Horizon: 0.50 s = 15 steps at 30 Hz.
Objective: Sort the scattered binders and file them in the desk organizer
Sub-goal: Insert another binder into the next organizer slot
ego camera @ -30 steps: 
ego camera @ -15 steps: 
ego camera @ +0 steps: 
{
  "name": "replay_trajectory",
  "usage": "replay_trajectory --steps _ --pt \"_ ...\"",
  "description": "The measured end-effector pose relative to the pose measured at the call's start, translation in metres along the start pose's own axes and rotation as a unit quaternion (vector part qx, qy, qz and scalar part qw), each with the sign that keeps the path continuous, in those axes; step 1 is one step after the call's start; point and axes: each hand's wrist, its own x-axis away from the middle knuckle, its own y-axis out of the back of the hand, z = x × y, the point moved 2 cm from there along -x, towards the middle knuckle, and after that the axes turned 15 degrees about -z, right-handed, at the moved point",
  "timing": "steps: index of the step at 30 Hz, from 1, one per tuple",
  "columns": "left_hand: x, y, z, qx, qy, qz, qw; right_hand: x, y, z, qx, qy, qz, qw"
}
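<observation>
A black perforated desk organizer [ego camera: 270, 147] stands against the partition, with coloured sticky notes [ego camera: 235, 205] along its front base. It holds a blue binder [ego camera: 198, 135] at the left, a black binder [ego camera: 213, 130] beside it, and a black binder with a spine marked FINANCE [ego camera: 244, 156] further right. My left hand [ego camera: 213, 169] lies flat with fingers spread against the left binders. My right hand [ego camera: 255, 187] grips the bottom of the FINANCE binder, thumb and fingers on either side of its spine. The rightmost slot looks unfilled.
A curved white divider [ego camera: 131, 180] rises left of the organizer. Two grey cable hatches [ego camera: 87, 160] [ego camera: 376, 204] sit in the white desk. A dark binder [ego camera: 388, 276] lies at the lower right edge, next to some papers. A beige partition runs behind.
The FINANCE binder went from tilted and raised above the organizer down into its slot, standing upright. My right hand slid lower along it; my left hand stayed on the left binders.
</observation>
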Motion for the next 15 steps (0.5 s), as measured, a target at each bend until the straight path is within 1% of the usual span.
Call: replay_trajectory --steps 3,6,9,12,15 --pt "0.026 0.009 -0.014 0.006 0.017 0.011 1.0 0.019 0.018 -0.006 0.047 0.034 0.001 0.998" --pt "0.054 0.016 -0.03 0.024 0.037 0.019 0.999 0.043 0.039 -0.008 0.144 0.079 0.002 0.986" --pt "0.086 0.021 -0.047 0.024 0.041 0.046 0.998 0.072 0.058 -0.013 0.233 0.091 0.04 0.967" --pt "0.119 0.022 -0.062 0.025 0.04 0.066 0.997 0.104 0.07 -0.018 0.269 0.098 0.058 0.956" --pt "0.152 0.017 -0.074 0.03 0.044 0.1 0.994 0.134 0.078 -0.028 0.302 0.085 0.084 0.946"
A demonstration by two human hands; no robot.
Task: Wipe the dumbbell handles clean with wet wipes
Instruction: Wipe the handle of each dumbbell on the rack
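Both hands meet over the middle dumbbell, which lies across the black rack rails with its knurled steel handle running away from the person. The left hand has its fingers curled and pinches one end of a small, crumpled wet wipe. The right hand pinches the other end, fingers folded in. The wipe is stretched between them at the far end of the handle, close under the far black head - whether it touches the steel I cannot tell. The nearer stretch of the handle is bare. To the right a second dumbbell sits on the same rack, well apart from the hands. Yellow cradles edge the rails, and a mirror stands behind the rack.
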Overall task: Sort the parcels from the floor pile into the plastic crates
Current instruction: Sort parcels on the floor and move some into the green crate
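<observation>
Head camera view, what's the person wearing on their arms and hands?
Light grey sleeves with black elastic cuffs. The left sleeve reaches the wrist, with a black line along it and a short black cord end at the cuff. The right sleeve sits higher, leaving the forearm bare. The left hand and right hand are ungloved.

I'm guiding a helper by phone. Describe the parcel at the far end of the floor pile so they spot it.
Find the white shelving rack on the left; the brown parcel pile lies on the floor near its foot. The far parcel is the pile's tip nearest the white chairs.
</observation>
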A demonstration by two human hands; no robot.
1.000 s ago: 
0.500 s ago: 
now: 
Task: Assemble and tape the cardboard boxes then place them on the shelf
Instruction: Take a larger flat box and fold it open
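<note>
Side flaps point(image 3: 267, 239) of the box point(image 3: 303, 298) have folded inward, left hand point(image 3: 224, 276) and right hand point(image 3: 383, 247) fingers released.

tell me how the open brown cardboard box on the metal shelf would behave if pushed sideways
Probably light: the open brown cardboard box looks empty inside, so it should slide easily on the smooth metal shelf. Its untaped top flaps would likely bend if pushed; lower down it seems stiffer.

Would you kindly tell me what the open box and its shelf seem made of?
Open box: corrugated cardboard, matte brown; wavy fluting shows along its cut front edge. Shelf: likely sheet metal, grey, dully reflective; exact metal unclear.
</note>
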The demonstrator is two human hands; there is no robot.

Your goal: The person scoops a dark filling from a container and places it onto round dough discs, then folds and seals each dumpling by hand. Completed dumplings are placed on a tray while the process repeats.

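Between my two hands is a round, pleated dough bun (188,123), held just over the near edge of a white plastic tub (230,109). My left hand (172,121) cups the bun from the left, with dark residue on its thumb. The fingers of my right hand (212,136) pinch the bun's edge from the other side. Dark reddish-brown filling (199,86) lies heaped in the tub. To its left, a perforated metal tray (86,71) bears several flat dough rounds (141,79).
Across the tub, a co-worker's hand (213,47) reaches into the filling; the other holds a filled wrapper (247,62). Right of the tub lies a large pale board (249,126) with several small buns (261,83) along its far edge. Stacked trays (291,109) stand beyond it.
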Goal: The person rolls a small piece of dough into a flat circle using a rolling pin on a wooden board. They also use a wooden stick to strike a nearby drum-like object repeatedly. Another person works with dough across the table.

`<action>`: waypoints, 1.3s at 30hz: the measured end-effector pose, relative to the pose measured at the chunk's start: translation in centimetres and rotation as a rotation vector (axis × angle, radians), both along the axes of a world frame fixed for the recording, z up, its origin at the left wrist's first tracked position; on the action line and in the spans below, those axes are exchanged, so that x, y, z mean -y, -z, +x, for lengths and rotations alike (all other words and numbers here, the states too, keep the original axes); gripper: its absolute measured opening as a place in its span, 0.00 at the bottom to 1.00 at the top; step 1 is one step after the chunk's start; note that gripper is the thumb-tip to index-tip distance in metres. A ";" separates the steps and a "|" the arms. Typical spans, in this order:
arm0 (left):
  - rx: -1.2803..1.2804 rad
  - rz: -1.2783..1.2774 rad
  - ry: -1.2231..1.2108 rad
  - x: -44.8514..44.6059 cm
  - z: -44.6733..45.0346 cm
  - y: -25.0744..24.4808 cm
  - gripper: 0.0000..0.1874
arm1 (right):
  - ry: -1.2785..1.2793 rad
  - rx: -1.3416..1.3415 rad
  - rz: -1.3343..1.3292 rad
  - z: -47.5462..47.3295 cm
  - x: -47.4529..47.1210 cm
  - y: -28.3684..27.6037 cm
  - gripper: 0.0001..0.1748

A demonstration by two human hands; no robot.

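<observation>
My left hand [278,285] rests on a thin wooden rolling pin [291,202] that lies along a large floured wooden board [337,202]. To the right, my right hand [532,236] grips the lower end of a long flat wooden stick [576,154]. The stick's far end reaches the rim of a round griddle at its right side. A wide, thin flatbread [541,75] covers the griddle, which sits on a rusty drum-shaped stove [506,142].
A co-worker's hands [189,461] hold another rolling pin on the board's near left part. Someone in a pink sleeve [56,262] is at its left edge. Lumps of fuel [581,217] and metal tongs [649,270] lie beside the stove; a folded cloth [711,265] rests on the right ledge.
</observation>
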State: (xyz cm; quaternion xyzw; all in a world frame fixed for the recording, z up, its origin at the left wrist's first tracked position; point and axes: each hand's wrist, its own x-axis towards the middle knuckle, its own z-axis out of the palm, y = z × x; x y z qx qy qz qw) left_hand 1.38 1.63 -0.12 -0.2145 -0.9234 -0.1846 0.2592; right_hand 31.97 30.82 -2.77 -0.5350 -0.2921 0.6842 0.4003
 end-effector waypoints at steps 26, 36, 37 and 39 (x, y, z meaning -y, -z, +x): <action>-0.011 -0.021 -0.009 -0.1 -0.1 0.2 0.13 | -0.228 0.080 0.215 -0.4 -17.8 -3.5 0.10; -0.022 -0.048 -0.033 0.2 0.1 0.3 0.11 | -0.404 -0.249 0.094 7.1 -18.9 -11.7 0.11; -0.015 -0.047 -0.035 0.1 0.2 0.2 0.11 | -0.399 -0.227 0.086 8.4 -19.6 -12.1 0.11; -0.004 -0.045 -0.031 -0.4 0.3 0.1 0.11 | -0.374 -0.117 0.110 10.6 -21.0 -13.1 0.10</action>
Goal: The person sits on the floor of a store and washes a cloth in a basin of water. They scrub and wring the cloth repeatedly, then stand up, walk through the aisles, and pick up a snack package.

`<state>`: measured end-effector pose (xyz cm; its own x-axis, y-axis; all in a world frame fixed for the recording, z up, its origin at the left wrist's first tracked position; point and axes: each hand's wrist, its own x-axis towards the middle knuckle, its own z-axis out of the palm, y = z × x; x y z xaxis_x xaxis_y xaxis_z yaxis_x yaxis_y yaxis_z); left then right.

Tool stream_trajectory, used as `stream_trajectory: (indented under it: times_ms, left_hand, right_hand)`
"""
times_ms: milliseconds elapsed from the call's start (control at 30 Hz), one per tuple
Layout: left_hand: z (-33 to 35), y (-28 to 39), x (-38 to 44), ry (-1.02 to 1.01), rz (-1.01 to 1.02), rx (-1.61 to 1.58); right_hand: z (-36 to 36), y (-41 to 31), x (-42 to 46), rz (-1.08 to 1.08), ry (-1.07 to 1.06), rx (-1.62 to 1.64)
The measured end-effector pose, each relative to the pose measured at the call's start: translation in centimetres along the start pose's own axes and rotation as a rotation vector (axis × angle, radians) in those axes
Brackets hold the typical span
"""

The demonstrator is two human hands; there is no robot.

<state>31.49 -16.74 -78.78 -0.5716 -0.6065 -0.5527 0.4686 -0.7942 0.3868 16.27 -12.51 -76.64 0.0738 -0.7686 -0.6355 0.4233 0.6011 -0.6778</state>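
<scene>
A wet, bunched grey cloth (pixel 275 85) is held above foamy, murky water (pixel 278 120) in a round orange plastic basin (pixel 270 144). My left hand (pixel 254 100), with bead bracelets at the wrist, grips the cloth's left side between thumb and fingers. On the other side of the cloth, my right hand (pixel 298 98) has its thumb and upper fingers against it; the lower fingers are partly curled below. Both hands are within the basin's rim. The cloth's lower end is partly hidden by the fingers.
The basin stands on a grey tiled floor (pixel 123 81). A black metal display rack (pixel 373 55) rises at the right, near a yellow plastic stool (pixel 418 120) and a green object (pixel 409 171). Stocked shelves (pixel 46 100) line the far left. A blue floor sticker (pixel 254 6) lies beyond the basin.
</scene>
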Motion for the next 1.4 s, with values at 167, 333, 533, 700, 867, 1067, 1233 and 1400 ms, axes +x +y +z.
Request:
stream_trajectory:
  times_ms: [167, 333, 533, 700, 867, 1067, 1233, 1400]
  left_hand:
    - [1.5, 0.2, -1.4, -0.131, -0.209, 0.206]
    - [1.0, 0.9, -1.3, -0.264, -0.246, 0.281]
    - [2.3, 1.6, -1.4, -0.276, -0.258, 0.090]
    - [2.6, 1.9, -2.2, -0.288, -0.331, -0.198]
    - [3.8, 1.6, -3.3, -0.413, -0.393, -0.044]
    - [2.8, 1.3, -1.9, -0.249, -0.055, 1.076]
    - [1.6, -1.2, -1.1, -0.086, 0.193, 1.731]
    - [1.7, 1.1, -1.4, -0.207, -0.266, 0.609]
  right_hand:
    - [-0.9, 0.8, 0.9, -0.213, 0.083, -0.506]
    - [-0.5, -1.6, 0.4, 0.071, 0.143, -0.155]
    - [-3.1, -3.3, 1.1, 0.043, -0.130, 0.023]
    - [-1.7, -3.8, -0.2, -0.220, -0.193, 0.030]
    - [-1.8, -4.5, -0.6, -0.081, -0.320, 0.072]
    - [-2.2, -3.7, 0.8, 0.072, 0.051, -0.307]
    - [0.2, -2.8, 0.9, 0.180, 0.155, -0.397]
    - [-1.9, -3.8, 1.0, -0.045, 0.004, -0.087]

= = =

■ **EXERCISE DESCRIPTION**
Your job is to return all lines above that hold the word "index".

■ **RESPONSE AREA**
  "timing": "steps: index of the step at 30 Hz, from 1, one per tuple",
`<action>`: waypoints, 1.3s at 30hz: the measured end-effector pose, relative to the pose measured at the chunk's start: translation in centimetres and rotation as a rotation vector (axis × angle, radians), both along the axes of a world frame fixed for the recording, z up, its origin at the left wrist's first tracked position; on the action line and in the spans below, those axes are exchanged, so that x, y, z mean -y, -z, +x, for lengths and rotations alike (all other words and numbers here, the states too, keep the original axes); gripper: its absolute measured opening as a place in its span, 0.00 at the bottom to 1.00 at the top; step 1 is one step after the chunk's start; note that gripper is the thumb-tip to index-tip distance in metres. A ";" separates the steps and a "|" the arms. Typical spans, in this order:

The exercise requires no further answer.